## TASK DIRECTIONS
Give back every line of the data below exactly.

[MATERIAL PROVIDED Boundary: Start]

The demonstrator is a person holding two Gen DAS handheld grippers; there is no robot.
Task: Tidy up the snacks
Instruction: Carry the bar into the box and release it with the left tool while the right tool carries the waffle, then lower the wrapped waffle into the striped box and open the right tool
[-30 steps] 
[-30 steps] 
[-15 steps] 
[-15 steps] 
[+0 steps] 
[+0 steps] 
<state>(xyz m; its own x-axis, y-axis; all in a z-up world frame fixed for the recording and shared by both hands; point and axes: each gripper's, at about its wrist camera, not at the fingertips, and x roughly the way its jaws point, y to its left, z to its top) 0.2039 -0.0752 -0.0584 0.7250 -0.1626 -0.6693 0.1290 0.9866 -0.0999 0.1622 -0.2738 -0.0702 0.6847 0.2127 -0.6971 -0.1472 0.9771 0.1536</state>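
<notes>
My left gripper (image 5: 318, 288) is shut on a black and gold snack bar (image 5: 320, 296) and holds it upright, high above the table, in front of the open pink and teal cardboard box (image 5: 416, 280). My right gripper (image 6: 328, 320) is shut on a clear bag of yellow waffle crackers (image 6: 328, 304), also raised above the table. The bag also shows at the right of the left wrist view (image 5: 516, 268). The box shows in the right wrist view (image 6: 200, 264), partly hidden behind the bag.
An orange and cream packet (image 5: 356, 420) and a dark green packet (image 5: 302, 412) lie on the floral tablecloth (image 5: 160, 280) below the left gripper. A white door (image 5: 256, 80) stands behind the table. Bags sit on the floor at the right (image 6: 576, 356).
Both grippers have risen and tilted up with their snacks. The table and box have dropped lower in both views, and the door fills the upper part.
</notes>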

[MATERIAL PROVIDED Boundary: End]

## RESULT OF THIS EXERCISE
The demonstrator is a person holding two Gen DAS handheld grippers; there is no robot.
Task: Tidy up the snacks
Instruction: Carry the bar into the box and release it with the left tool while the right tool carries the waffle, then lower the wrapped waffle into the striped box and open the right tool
[-30 steps] 
[-30 steps] 
[-15 steps] 
[-15 steps] 
[+0 steps] 
[+0 steps] 
<state>(xyz m; its own x-axis, y-axis; all in a z-up world frame fixed for the recording and shared by both hands; point and axes: each gripper's, at about its wrist camera, not at the fingertips, and x roughly the way its jaws point, y to its left, z to its top) 0.2039 -0.0752 -0.0584 0.7250 -0.1626 -0.6693 0.1290 0.9866 -0.0999 0.1622 -0.2738 -0.0702 0.6847 0.2127 -0.6971 -0.1472 0.9771 0.1536</state>
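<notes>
My left gripper (image 5: 318, 288) is shut on a black and gold snack bar (image 5: 320, 296) and holds it upright, high above the table, in front of the open pink and teal cardboard box (image 5: 416, 280). My right gripper (image 6: 328, 320) is shut on a clear bag of yellow waffle crackers (image 6: 328, 304), also raised above the table. The bag also shows at the right of the left wrist view (image 5: 516, 268). The box shows in the right wrist view (image 6: 200, 264), partly hidden behind the bag.
An orange and cream packet (image 5: 356, 420) and a dark green packet (image 5: 302, 412) lie on the floral tablecloth (image 5: 160, 280) below the left gripper. A white door (image 5: 256, 80) stands behind the table. Bags sit on the floor at the right (image 6: 576, 356).
Both grippers have risen and tilted up with their snacks. The table and box have dropped lower in both views, and the door fills the upper part.
</notes>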

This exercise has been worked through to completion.